**Source material**
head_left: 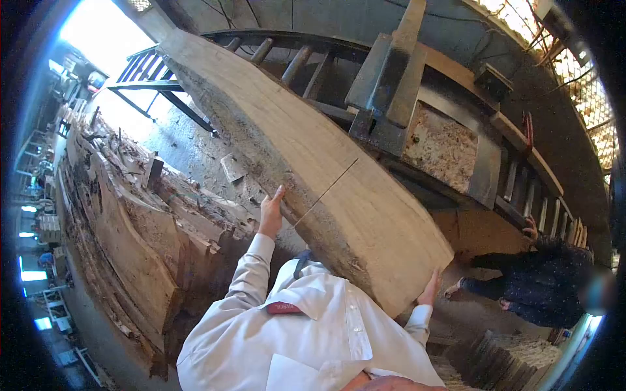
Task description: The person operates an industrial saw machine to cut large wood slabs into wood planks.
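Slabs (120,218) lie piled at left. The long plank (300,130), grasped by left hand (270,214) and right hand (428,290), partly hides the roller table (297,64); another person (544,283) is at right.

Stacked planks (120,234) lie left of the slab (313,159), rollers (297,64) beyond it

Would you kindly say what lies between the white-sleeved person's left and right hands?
The head view shows a long, pale wooden slab, bearing a thin dark line, between the left hand and right hand.
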Demonstrator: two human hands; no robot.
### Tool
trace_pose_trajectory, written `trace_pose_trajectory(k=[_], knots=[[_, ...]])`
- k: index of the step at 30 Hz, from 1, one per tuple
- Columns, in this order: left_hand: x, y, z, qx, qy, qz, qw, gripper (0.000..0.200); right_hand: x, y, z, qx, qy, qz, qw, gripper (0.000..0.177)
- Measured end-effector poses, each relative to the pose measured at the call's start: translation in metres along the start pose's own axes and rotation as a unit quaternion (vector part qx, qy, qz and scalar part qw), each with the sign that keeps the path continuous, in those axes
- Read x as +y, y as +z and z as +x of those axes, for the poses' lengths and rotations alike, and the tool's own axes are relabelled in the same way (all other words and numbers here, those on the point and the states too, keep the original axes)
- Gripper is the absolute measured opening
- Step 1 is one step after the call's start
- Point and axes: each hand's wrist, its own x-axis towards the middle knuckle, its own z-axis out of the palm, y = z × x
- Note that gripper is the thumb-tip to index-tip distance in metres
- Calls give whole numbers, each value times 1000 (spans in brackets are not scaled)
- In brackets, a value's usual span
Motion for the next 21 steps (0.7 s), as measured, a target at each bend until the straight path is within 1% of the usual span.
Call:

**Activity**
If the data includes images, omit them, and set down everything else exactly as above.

**Response below**
head_left: 
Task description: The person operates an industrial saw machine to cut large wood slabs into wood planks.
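Slabs (120,218) lie piled at left. The long plank (300,130), grasped by left hand (270,214) and right hand (428,290), partly hides the roller table (297,64); another person (544,283) is at right.

Stacked planks (120,234) lie left of the slab (313,159), rollers (297,64) beyond it

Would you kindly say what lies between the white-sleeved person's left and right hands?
The head view shows a long, pale wooden slab, bearing a thin dark line, between the left hand and right hand.
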Demonstrator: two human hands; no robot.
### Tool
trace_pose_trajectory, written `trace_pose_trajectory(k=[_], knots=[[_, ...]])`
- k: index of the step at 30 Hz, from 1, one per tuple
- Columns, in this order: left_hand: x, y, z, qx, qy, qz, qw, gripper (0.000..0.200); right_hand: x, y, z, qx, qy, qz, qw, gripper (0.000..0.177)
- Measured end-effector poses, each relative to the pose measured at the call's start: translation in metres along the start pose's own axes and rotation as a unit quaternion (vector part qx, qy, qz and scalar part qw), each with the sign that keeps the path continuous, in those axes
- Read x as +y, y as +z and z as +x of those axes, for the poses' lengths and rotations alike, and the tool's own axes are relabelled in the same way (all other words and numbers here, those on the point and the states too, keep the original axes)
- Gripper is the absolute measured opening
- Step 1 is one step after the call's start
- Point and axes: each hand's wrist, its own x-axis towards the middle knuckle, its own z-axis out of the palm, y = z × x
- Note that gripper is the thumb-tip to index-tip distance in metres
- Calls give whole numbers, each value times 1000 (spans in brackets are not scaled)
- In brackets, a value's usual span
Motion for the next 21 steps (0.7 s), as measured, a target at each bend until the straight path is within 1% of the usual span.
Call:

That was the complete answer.